I usually need a few tries for properly handling signed values, too. But there are maps into these mostly uncharted territories:
If you like tricks like these, I wish to recommend you this
https://graphics.stanford.edu/~seander/bithacks.html
and the book "Hacker's Delight" by Warren. It's full of small tricks which are very useful for compiler writers and processor designers.
https://en.wikipedia.org/wiki/Hacker's_Delight
Just tried your elegant trick for the branch predicates, and made it work, however it uses 37 more LUTs (???). LUT golfing is something between art and sorcery it seems ! Still looking for subtracts that I could "factor" in the design, it seems that there is a couple of them...
(BTW, thank you for the two links, excellent !!)
I also want to say congratulations on making a RISC-V that fits on the icestick! That is super impressive. If you would like to port your work to run on the Fomu (https://fomu.im) which has an iCE40UP5K, send me an email to [email protected] and I'll send you some!
Have you tried playing with Yosys settings -- there are a lot of options you can tell Yosys to give to ABC to change the area verse frequency trade offs.

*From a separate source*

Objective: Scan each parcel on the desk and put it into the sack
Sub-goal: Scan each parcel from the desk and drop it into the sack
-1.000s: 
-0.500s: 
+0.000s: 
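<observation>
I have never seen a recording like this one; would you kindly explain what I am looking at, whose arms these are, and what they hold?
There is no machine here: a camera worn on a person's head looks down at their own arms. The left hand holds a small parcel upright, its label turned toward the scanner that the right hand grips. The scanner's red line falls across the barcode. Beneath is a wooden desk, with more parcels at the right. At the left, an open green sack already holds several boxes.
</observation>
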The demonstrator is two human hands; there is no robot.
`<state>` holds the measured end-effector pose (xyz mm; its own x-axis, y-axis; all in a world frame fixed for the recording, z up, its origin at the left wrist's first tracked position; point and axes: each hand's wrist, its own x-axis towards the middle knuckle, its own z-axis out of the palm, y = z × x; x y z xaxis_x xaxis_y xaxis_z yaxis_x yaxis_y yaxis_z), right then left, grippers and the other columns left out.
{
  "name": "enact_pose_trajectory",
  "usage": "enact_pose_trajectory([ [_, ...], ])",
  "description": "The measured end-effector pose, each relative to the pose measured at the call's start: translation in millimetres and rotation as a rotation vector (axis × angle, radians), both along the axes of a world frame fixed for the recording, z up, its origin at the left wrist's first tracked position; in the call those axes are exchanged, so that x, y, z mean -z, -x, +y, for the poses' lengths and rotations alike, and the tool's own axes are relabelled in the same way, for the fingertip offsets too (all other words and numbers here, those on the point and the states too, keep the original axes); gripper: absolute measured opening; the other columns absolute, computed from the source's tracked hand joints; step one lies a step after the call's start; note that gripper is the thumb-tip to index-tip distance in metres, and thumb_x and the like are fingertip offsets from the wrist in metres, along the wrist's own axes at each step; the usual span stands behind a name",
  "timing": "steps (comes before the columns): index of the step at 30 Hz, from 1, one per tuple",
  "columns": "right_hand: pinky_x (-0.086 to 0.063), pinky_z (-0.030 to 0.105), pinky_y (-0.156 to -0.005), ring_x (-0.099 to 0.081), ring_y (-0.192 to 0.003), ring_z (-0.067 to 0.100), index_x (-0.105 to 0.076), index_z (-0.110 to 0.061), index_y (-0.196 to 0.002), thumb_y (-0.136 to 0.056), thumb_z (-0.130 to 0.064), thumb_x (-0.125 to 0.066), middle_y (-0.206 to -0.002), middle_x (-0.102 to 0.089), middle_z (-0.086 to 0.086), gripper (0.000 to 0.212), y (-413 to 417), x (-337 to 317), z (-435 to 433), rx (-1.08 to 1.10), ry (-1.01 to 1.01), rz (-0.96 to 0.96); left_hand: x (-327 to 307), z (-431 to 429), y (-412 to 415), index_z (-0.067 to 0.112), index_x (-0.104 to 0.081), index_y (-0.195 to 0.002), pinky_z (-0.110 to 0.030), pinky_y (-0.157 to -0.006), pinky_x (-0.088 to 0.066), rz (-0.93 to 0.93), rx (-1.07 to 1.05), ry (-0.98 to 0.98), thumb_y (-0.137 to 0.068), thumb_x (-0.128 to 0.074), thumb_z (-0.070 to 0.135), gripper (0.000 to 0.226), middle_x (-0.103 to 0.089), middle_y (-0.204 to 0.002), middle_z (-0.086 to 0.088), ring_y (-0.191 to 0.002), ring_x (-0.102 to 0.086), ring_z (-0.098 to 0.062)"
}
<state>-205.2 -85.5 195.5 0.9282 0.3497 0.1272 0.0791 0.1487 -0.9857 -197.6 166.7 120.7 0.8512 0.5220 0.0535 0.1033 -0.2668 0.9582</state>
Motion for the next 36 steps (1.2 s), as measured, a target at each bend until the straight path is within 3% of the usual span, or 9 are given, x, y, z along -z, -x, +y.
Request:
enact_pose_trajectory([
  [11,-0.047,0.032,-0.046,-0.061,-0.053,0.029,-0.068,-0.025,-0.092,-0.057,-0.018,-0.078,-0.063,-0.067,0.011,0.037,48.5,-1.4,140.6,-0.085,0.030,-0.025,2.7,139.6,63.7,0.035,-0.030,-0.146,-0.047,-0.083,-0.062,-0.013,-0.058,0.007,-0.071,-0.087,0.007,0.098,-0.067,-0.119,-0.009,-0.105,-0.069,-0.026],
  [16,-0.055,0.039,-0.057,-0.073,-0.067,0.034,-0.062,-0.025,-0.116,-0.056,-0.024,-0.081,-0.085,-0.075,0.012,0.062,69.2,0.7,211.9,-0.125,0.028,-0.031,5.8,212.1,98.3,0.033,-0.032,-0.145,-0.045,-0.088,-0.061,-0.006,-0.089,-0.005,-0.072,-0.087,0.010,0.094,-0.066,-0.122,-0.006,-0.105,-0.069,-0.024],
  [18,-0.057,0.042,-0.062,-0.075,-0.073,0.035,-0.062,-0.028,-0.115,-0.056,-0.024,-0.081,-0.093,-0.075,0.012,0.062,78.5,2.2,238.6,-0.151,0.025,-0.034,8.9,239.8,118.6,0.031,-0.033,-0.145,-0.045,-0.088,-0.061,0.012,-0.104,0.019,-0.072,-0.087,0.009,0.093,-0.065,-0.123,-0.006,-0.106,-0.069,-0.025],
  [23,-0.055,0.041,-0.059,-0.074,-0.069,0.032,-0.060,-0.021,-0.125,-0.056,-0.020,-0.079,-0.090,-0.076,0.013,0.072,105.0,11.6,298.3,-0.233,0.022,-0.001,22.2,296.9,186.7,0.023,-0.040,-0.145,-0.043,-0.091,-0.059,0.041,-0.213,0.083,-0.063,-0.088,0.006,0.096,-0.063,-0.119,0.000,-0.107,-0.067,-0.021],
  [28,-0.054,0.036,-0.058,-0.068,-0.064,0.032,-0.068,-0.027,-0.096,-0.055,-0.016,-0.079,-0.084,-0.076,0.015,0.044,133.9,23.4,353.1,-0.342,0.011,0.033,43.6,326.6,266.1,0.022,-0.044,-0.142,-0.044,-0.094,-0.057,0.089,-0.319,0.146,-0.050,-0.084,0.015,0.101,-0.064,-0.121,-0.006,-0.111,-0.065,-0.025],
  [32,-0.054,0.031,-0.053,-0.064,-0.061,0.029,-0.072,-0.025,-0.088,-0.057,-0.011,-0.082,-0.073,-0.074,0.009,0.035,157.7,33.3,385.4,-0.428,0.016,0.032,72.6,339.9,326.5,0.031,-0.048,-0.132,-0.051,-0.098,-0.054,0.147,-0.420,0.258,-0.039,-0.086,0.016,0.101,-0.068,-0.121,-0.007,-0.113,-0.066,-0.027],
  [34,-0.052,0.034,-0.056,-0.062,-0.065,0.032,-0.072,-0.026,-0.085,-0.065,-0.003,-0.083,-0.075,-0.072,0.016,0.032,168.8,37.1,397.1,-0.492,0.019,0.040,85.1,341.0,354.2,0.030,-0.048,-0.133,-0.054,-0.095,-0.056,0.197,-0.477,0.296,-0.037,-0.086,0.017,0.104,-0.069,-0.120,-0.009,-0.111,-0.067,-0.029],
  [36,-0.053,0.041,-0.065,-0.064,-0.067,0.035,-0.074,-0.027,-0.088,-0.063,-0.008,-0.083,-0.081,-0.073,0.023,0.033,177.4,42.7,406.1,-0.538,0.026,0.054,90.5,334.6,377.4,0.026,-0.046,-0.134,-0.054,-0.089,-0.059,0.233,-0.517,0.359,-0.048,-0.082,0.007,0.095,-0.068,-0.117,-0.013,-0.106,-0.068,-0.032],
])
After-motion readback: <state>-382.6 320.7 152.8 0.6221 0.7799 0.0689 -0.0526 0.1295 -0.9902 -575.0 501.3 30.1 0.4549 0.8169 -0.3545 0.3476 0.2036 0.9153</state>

Have you looked at serv from @olofk -- it is a bit serial based RISC-V implementation and @olofk has been slowly trimming the core down -- see http://corescore.store/
It might also be interesting to integrate your RISC-V core into the LiteX environment. It already supports quite a few number of different RISC-V (and other architectures) cores. See

@mecrisp, I am completely confused with what takes LUT and what does not: Cleaning up a bit the implementation, I wanted to use parameters and 'generate' statement instead of macros, and just adding this parameter to the ALU and without changing anything else eats up 100 LUTs !?!??
module NrvALU #( parameter [0:0] TWOSTAGE_SHIFTER = 0 ) ( input clk, input [31:0] in1, input [31: ...
@mithro
lot of options you can tell Yosys to give to ABC
I tried adding "-abc2 -relut" to the synth_ice40 command, according to this documentation:
http://www.clifford.at/yosys/cmd_synth_ice40.html
On my project, Mecrisp-Ice 1.8, it improved from 1273 to 1224 ICESTORM_LC for HX1K.
But this is not "lot of options". I am surely missing something. Could you please point me to a configuration for synthesis with aggressive optimisation for size ?
Hi Bruno,
I am sorry I cannot give more guidance. It's a quite erratic random walk for me also. Could you please add your code with the changed branch predicates for me to try a few things ?
Matthias
Hi Matthias,
I've pushed the code, you can activate it by uncommenting the following line in femtosoc.v: `define NRV_TRY_COMPACT_PREDICATES If this work, we can probably play the same trick in the ALU, that computes in1-in2, signed comparison and unsigned comparison. (on my side, I'll try playing with abc flags, thank you for the link !)
-- B
The original version as-is weighs in at 1332 LUTs here and doesn't fit on Icestick. Then I activated the NRV_TRY_COMPACT_PREDICATES and LUT usage dropped to 1262. Further adding "-abc2 -relut" to Yosys gave 1265 LUTs.
I am currently using
yosys --version Yosys 0.9+2406 (git sha1 UNKNOWN, clang 7.0.1-8 -fPIC -Os)
It seems as if this varies a lot with Yosys revisions.
Can you use the same COMPACT_PREDICATES wires for sub, slt and sltu opcodes, too ? I am not sure what the aluInSel1 and aluInSel2 wires do when executing branches.
Weird, on my side it always increases LUT count, and I have the same version of YOSYS (but compiled with a different CLANG): yosys --version Yosys 0.9+2406 (git sha1 UNKNOWN, clang 9.0.1-12 -fPIC -Os)
Note: sometimes the order of things / name of things change the LUT count, and different compilers may order things differently (C++ std::map, std::set etc...), we observed that already. I'm keeping the option for now, and will add a similar option for the ALU.
-- B P.S. Which devices did you activate ? Did you activate NRV_TWOSTAGE_SHIFTER as well ?
I took your code as-is and activated NRV_TRY_COMPACT_PREDICATES only.
With NRV_TWOSTAGE_SHIFTER activated as well along with NRV_TRY_COMPACT_PREDICATES, I get 1246 LUTs (with -abc2 -relut) or 1261 LUTs (without).
On my side here is what it gives (so much difference !)
.------------------- NRV_TRY_COMPACT_PREDICATES | .----------- NRV_TWOSTAGE_SHIFTER | | OFF OFF : 1227 OFF ON : 1285 ON OFF : 1264 ON ON : 1339
Oh no ! I hope "mithro" can comment on this.
One more idea to try might be to merge branches & alu opcodes and use a dedicated adder for PC instead. This would save three subtractions for sub, slt and sltu and add one addition for PC handling. But I have no clue on the total effect on LUT usage, as multiplexers need gates, too.
I am quite sure we are using different minor revisions of Yosys, despite they report the same 0.9+2406 version string. Using a different clang to compile Yosys should not alter its algorithms.
@mithro I am missing an human readable output which tells how resources are distributed on the design, to give a better feedback for manual optimisation.
"Using a different clang to compile YOSYS should not alter its algorithms" It should not, but I'm pretty sure it does ! Some explanations: if you use a C++ std::set, depending on the version of the compiler and libc++, the order of the elements in the set may be different, and it seems that YOSYS is quite sensitive to that. I observed that changing the names of some regs and wires gives a completely different LUT count !